Avevano quattro posti riservati su un volo della THY in partenza dall’aeroporto di Yesilköy. Scalo a Parigi, imbarco sullo shuttle della JAL. Case, seduto nell’atrio dell’Hilton di Istanbul, osservava Riviera che stava esaminando alcuni frammenti di falsa arte bizantina nel negozio di souvenir dalle pareti di vetro. Armitage, con l’impermeabile militare drappeggiato sopra le spalle come un mantello, era immobile sulla soglia del negozio.

Riviera era magro, biondo, con la voce suadente, il suo inglese scorrevole e privo di accento. Secondo Molly aveva trent’anni, ma sarebbe stato difficile indovinare l’età. La ragazza aveva anche detto che era legalmente apolide e viaggiava con un passaporto olandese fasullo. Era un prodotto dei cumuli di macerie che contornavano il nucleo radioattivo della vecchia Bonn.

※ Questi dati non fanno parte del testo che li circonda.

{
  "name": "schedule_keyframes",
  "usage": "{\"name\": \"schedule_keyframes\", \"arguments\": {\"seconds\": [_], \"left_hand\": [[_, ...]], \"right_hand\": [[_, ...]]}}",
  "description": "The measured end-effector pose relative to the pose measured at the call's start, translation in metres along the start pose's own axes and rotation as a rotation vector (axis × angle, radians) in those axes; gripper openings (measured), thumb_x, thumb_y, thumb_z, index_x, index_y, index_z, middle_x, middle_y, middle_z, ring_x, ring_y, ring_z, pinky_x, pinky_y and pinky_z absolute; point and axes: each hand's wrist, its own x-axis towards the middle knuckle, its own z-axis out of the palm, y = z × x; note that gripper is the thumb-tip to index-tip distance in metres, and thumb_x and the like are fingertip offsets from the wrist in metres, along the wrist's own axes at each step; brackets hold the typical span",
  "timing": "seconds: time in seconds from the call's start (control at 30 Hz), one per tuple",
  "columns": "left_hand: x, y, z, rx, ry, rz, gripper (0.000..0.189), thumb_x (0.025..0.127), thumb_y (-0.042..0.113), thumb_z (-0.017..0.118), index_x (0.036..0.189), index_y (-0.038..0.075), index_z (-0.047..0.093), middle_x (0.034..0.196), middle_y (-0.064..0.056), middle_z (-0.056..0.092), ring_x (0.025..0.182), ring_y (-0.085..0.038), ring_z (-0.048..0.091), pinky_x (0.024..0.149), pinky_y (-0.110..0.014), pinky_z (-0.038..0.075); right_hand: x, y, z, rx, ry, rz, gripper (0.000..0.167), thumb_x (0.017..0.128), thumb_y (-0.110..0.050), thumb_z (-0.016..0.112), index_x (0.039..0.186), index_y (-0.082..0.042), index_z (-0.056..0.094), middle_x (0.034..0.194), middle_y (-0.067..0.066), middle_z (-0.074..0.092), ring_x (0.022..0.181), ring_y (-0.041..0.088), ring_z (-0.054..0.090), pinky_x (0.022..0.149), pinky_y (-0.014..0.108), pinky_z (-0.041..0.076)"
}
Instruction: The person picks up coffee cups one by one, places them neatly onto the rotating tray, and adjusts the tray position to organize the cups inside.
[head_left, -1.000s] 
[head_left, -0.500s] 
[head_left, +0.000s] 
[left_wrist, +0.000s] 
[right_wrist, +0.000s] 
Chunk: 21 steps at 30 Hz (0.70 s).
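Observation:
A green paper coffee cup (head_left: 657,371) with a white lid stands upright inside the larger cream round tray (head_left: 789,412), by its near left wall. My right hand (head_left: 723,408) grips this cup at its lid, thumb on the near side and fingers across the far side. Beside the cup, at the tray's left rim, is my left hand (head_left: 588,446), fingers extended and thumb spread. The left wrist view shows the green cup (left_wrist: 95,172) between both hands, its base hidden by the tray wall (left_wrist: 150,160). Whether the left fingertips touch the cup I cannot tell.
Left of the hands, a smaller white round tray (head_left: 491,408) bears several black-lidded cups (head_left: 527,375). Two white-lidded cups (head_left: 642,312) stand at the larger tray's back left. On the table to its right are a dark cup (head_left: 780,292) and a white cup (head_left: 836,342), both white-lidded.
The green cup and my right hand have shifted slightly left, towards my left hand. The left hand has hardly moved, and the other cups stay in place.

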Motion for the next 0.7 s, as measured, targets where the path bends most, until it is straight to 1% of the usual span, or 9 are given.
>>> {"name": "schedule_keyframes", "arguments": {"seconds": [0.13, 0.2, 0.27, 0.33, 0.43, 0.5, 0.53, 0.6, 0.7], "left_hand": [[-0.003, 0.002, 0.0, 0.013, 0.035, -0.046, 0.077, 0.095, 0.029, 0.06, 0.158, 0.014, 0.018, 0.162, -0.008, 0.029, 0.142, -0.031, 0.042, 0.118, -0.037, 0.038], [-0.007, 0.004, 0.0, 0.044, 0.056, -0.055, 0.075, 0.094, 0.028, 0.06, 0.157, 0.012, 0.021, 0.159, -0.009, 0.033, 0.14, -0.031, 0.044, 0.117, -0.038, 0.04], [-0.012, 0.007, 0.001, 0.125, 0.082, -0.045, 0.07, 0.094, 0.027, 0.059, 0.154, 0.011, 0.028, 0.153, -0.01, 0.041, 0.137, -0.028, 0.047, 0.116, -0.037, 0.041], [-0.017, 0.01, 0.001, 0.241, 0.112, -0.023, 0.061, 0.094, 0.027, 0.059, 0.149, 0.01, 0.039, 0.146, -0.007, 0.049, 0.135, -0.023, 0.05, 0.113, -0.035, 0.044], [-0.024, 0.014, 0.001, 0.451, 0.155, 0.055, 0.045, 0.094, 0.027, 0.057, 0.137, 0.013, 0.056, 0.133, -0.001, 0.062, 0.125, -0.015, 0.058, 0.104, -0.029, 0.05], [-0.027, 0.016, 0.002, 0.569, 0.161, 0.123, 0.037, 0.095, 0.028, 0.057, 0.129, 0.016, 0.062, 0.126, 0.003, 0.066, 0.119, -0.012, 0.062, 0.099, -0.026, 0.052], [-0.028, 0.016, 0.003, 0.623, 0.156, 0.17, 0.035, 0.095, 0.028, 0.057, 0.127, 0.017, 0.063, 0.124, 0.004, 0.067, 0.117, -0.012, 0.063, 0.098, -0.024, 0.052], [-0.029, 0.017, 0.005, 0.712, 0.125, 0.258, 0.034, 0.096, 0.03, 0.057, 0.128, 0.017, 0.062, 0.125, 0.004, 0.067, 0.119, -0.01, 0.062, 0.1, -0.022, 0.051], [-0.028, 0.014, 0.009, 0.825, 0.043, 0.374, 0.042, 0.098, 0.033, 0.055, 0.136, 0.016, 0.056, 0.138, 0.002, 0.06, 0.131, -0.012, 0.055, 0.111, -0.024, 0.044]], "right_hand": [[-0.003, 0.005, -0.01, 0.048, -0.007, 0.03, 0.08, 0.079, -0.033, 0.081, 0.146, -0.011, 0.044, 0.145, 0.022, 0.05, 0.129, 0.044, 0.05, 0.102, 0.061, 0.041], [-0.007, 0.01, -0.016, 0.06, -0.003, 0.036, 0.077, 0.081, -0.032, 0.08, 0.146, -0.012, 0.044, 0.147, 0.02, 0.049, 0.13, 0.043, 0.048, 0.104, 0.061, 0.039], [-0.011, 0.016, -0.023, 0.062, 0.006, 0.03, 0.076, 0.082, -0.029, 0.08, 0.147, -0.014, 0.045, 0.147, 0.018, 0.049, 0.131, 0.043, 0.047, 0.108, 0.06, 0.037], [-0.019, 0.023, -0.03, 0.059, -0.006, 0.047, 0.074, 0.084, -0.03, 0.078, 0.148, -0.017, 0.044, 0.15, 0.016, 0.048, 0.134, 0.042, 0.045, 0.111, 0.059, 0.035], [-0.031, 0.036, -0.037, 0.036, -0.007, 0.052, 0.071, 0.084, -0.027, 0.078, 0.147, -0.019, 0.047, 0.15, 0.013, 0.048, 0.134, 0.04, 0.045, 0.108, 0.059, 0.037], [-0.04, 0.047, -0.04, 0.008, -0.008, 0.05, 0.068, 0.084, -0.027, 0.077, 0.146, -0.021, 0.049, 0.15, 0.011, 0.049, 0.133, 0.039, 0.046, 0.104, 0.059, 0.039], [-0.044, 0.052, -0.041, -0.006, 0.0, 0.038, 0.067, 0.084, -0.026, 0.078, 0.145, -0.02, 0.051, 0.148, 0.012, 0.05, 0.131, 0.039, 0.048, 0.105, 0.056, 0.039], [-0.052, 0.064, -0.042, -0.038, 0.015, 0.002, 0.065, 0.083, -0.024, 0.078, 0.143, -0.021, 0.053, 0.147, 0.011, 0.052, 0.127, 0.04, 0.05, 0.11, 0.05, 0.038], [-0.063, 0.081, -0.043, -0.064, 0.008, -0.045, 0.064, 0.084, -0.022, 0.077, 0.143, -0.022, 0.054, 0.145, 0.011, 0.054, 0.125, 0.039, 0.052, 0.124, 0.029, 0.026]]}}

Tre sorridenti turisti giapponesi s’infilarono nel negozio, rivolgendo un cortese cenno del capo ad Armitage, il quale attraversò la bottega troppo in fretta, con l’evidente scopo di portarsi al fianco di Riviera. Riviera si voltò e sorrise. Era molto bello. Case sospettava che quei lineamenti fossero opera di un chirurgo di Chiba. Un lavoro molto raffinato, ben diverso dal blando miscuglio di facce pop che ostentava Armitage. La fronte era alta e liscia, gli occhi grigi distanti e sereni. Il naso, che altrimenti sarebbe stato troppo perfetto, pareva essere stato spezzato e rimesso a posto dalla mano d’un chirurgo imbranato. Quell’irregolarità appena accennata, quell’accenno di brutalità, bilanciavano la delicatezza della mascella e la prontezza del sorriso. I denti erano piccoli, uniformi e bianchissimi. Case osservò le mani bianche scivolare disinvolte su quei finti frammenti di scultura.

Riviera non si comportava come uno che la sera prima fosse stato aggredito, drogato da una freccetta tossica, rapito, sottoposto all’esame di Finn e costretto da Armitage a unirsi alla loro squadra.

Case controllò l’orologio. Avendo trovato la droga, Molly doveva arrivare a momenti. Sollevò di nuovo lo sguardo su Riviera. — Scommetto che sei già fatto, stronzo — disse, tenendo gli occhi fissi sull’atrio dell’Hilton. Una matrona italiana dai capelli che cominciavano a ingrigire, con indosso una giacca elegante di cuoio bianco, abbassò i suoi occhiali Porsche per fissarlo. Case le regalò un sorrisone, si alzò e si mise la borsa a tracolla. Aveva bisogno di sigarette per il volo. Si chiese se per caso ci fosse uno scompartimento per fumatori sullo shuttle della JAL. — Ci vediamo, signora — disse rivolto alla donna, la quale risollevò prontamente gli occhiali da sole e volse altrove lo sguardo.

Vendevano sigarette nel negozio dei ricordini, ma non gli piaceva affatto la prospettiva di mettersi a chiacchierare con Armitage o, peggio ancora, con Riviera. Lasciò l’atrio dell’Hilton e localizzò una consolle per la vendita automatica dentro una piccola nicchia, oltre una fila di telefoni a gettone.

Si frugò in una tasca piena di lire turche, infilando una dopo l’altra le monete piccole e opache, vagamente divertito dall’anacronismo di quella procedura. Il telefono più vicino a lui squillò.

Per puro riflesso automatico sollevò il ricevitore.

— Sì?

Un suono vagamente modulato, minuscole voci quasi impercettibili accavallate in un qualche collegamento orbitale, e poi un fruscio simile al vento.

— Ciao, Case.

Una moneta da cinquanta lire turche gli cadde di mano, rimbalzò e rotolò lontano attraverso la moquette dell’Hilton.

— Invernomuto, Case. È ora di fare quattro chiacchiere.

Era la voce di un chip.

— Non vuoi parlare, Case?

Riappese.

Mentre tornava nell’atrio dell’albergo senza aver comprato le sigarette, Case fu costretto a ripercorrere per tutta la lunghezza il corridoio con la fila di telefoni. Uno dopo l’altro, squillarono tutti al suo passaggio.